Even less frequent social media users can recognize the increased importance of images and videos: each of them holds a tremendous amount of information. The more images your user generates, the higher the need is to implement some level of artificial intelligence. As a data scientist or application developer you should not miss this source of data.
Image Recognition APIs
While the former one would find the professional challenge in developing their own deep learning solution with the tools like CNTK, Tensorflow, Keras and the rest, the later would rather look at the shelves for a solution working out of the box. Even data analysts can save themselves a couple of days or hours with these tools. Fortunately, there are a lot of options out there provided by big names like Amazon Web Services, Google, Microsoft and smaller, specialized developers. You can use the tags/concepts/labels from these services for recommendations, organizing content or identifying faulty products. Your use case will determine which provider you opt: some are better on clean images, some can cope with dense scenes, others provide pre-trained models for specific industries.
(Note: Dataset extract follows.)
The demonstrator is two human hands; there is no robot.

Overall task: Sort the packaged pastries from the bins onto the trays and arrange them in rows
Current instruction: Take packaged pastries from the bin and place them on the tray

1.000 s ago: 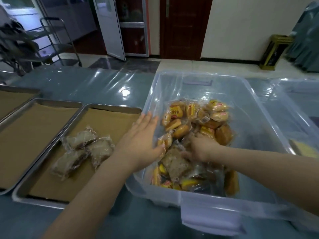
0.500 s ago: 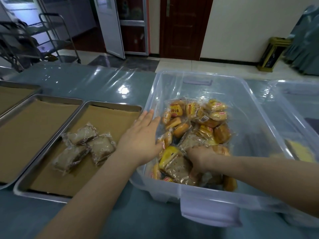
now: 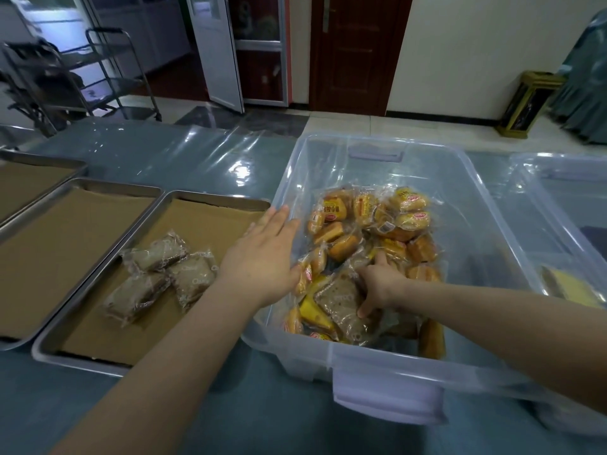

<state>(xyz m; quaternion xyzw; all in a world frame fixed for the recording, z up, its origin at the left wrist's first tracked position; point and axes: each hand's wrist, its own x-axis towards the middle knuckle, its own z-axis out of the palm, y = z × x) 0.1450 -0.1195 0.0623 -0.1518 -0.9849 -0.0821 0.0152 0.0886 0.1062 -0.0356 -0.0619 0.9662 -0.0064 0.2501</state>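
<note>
Count them off: three trays in a line, the near tray [image 3: 223, 198], the middle tray [image 3: 115, 184] and the far tray [image 3: 49, 160]. Three brown packs [image 3: 157, 254] on the near tray. Two clear bins, the big bin [image 3: 460, 178] and the side bin [image 3: 558, 165]. In the big bin, one brown pack [image 3: 338, 300] plainly on show, plus yellow packs [image 3: 335, 208], well over ten, too jumbled for an exact tally. One pale slab [image 3: 571, 284] in the side bin. Two hands, left hand [image 3: 262, 261] and right hand [image 3: 377, 284].

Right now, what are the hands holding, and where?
The right hand grips the brown wrapped pastry in the bin by its right edge. The left hand is flat and holds nothing.
</note>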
Let's challenge Google's, Microsoft's and Clarafai's AI's visual perception with some images further from the most common use cases.
Abandoned V6 On Battery To Buffs Trail
This is an image I made when running on the trails around the Golden Gate Bridge. We are setting some obstacles in front of the AIs:
- rusty main topic
- out of its usual environment,
- taken by distorting ultra-wide lens of the action camera.
The table below shows what concepts we get back from the APIs of the three services. Confidence levels are also passed.
You can see all the three services understood the image pretty well on a high level: there is some waste, rust in the outdoor. You can also notice that Clarifai's AI is not even slightly "braver" and detailed than the others: not only the confidence levels are higher but it provides many abstract concepts as well: calamity, demolition, damage tell us Clarifai's service recognized that the main object should not look the way it is photographed. Azure Computer Vision has also seen scenes from Mad Max: it is an abandoned (environment? scene?) but did not try to guess causes.
Dog Waiting For Sleepy Caretaker
Bejgli is eager to run even pretty early in the morning but not that fond of waiting for me to finish my coffee.
It is not the best quality image but the scene is clear. No surprise, all the three services performed well: there is a dog, indoor, on the floor.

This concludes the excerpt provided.